Tourism is currently growing faster in Sub-Saharan Africa (SSA) and in many other developing regions compared to the rest of the world. The World Tourism Organization (UNWTO) estimates that in absolute terms there were 63 million international tourist arrivals in SSA for the year ending 2017 – a 9% growth rate. However, this is only 5% of global international tourist arrivals with the share of receipts for SSA at 3% (World Tourism Organization [UNWTO], 2018). While tourism in SSA has long been touted as a potential vehicle for economic growth, job creation and poverty reduction (Novelli, 2015), the outcome has been inconsistent and implications at the local level questionable (Adu-Ampong, 2017, 2018a; Mbaiwa, 2005; Kimbu & Ngoasong, 2013). Nonetheless, the growing influence of the tourism sector in SSA calls for careful consideration of the past, present and future planning and policy contexts through which tourism can be leveraged to achieve sustainable outcomes. This Special Issue on Sustainability in tourism policy and planning in Sub-Saharan Africa: past, present and future, reassesses the process of tourism policy and planning in SSA over the years.

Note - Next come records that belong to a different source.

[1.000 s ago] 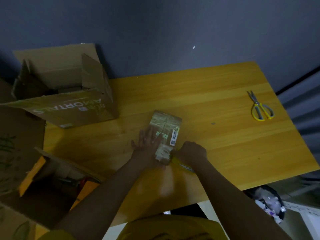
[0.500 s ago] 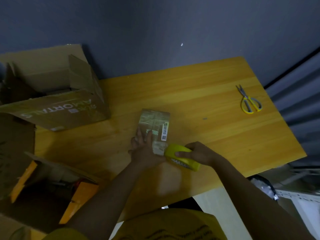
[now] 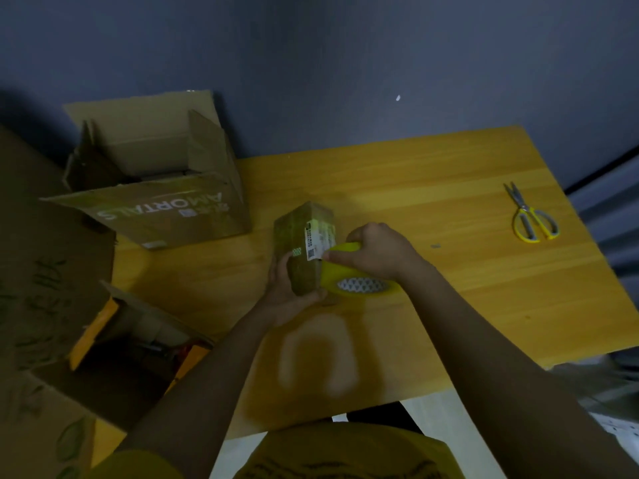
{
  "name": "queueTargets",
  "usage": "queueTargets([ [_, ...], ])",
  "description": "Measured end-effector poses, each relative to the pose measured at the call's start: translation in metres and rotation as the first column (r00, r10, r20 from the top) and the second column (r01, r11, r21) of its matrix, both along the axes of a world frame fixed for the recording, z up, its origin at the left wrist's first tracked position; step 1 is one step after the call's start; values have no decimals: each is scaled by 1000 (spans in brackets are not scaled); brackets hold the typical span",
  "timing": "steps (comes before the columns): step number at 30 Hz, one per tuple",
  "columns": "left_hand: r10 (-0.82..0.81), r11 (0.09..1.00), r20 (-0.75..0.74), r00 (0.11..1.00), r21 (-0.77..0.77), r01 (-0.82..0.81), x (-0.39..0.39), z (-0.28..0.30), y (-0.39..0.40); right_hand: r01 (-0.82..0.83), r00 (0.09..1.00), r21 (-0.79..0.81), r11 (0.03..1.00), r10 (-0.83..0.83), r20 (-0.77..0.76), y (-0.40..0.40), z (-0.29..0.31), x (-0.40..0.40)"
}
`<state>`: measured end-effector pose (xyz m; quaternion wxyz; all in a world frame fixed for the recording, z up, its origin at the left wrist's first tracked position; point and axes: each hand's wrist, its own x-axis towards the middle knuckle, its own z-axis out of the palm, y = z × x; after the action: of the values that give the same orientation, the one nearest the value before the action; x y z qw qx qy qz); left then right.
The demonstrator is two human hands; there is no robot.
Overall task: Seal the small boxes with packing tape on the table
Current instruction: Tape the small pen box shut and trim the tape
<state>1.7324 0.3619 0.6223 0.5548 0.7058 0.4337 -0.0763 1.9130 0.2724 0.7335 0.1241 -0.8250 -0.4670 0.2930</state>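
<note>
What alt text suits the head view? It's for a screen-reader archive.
A person's left hand holds a small cardboard box on a wooden table while the right hand presses a yellow tape roll against it. Yellow scissors lie far right; an open carton stands left.

Your open run is the right half of the wooden table [image 3: 432, 188]: bare wood from the small box [image 3: 304, 250] out to the scissors [image 3: 530, 216], which lie alone near the right edge. The left side is blocked by the open AMORTALS carton [image 3: 166, 202], standing just beside the small box with its flaps up. Both forearms cross the near edge. The wall closes off the far edge.
</note>
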Motion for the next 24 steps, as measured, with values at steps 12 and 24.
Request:
queueTargets([
  [12,-392,849,-55,918,363,384,-11,38,39,-230,939,-106,967,249,237,53,23,-35],
  [24,-230,956,129,965,214,199,-21,35,44,105,914,177,979,-24,-406,30,14,-17],
])
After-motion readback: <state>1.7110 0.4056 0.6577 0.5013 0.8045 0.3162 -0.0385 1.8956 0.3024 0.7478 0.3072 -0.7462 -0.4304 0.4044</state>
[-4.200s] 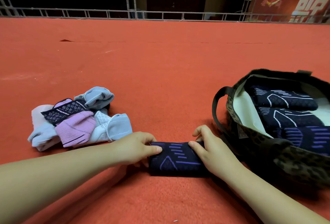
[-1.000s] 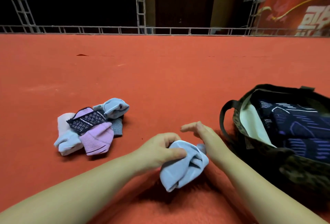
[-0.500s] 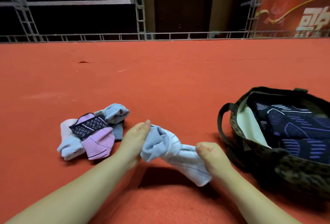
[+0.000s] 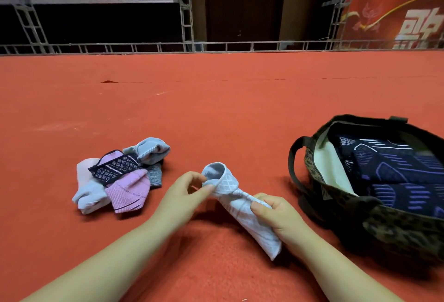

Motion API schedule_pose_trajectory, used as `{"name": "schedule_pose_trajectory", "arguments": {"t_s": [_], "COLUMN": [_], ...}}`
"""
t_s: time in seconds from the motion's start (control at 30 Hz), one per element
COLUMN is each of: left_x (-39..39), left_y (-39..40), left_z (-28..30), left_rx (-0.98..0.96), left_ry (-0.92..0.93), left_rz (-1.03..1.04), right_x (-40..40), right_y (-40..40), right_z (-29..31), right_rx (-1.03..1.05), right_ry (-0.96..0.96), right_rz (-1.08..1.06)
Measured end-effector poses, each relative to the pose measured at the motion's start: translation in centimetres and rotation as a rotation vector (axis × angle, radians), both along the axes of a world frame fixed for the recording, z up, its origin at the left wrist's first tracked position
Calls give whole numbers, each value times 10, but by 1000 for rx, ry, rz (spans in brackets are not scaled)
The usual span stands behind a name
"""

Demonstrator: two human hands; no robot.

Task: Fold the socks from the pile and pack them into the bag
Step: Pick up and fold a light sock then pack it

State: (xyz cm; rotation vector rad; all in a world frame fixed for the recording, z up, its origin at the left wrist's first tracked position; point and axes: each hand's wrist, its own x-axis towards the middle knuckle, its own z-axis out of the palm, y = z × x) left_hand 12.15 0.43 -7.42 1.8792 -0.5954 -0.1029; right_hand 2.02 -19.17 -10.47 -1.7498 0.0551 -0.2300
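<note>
Over at 3 o'clock, on the red carpet floor (image 4: 216, 109), sits a soft camouflage cloth bag with a black handle (image 4: 374, 220). Its top is open, and folded dark blue socks with purple and white lines (image 4: 403, 174) lie inside it.

Near the middle, at about 6 o'clock, a light blue knit sock (image 4: 242, 208) is held up between both hands, slanting down to the right. The left hand (image 4: 182, 196) pinches the sock's open cuff end with thumb and fingers. The right hand (image 4: 276, 215) has its fingers curled round the sock's middle.

At 9 o'clock, just left of the left hand, rests a small pile of pink, pale blue and dark patterned socks (image 4: 117, 179).
</note>
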Motion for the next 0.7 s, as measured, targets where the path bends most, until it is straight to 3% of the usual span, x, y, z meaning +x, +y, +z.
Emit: {"name": "schedule_pose_trajectory", "arguments": {"t_s": [0.17,0.27,0.4,0.47,0.57,0.7], "left_x": [-2,-4,8,21,41,57], "left_y": [-5,-14,-16,-12,-2,5], "left_z": [7,6,6,7,9,15], "left_rx": [203,301,-75,-167,-129,-70], "left_ry": [-197,-195,100,161,140,174], "left_rz": [-13,-87,13,129,263,283], "right_x": [4,4,-3,-6,-8,-4], "right_y": [9,13,9,0,-12,-18], "right_z": [2,4,10,12,15,30], "right_rx": [-41,-57,-10,-18,-106,-179], "right_ry": [4,14,31,43,11,-54], "right_rz": [42,78,68,-8,-113,-165]}}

This is set against the wider context of the UNWTO having declared 2017 as the International Year of Sustainable Tourism for Development and the new Sustainable Development Goals (SDGs) having three of the seventeen goals making an explicit reference to tourism in goal 8: economic growth and employment, goal 12: sustainable consumption and production, and goal 14: conserve and sustainably use the oceans, seas and marine resources for sustainable development (United Nations, 2016). The tourism sector is ergo being called upon to explicitly integrate sustainability in its economic, social and environmental dimensions than has been done previously. This Special Issue therefore considers how the increasing focus on sustainability in policy discourses are shaping current and future tourism policy and planning in the SSA context. The papers are drawn from across all the different sub-regions of sub- Saharan Africa and provide a critical (re)examination of the role of tourism policies, plans and practices in achieving sustainable development in SSA.